- WHAT TO DO
Pull out from the material below all lines with "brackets".

- INFORMATION SHOWN
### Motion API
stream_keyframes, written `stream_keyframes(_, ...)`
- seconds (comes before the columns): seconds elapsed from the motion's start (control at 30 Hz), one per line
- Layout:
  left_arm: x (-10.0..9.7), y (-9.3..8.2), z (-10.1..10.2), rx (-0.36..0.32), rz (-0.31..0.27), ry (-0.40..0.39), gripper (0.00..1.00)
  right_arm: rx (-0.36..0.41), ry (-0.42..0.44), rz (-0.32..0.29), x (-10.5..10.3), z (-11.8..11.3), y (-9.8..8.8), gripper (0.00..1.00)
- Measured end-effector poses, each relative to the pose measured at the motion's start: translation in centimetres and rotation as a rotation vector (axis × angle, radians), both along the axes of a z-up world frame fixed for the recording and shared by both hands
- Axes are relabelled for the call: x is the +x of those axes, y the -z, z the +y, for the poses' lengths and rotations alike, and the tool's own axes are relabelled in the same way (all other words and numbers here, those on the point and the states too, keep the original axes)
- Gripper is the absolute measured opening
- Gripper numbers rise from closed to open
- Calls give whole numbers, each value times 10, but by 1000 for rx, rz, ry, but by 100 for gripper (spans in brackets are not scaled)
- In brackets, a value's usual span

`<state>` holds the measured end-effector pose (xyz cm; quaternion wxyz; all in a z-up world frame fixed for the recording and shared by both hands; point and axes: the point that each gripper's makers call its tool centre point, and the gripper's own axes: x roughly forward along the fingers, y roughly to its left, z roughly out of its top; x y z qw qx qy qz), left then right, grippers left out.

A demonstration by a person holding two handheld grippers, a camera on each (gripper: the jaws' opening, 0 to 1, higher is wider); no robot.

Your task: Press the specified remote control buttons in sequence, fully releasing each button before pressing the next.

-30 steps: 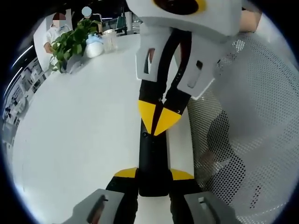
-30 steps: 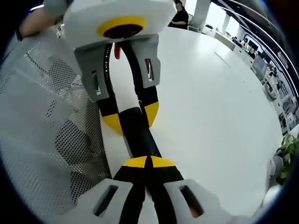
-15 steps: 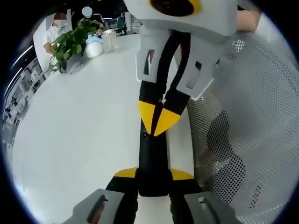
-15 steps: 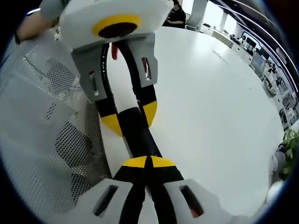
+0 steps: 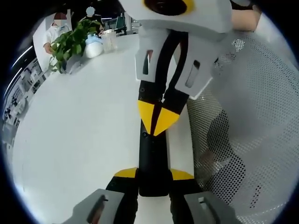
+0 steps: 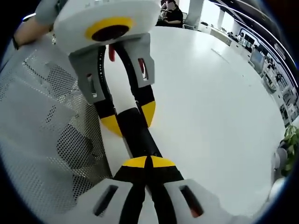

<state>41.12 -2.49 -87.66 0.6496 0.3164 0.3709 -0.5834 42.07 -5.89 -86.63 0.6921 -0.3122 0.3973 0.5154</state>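
Left gripper point(image 5: 154, 173) clamps the black remote point(image 5: 152, 163) at 6 o'clock; closed right gripper point(image 6: 147, 162) presses down on it. I'd lift off fully before the next button.

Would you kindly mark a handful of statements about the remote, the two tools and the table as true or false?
1. The left tool is shut on the black remote. True.
2. The right tool stands wide open above the remote. False: its yellow tips are together, on the remote's top face.
3. The remote lies on a white table. True.
4. A potted plant stands at the table's far end. True.
5. The remote is red. False: it is black.
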Motion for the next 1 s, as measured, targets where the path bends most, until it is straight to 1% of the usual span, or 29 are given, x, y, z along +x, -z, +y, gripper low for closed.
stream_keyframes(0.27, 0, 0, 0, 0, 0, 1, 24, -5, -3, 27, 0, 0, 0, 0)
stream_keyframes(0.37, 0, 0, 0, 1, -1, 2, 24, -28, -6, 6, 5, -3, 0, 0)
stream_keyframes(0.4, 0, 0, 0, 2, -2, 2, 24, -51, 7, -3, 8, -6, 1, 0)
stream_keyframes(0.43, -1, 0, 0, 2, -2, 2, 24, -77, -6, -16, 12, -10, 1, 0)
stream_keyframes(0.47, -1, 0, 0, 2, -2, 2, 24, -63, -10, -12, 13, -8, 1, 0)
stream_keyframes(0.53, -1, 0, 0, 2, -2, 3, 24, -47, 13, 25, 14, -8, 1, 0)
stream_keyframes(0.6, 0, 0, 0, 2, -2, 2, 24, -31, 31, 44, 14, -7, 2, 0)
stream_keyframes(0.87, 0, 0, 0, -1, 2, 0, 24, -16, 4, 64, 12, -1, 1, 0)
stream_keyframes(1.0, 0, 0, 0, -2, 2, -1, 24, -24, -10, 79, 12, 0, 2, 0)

- TASK ANSWER
- Calls give whole numbers, each value times 10, but by 1000 for rx, rz, ry, but by 100 for gripper (spans in brackets are not scaled)
- In brackets, a value's usual span

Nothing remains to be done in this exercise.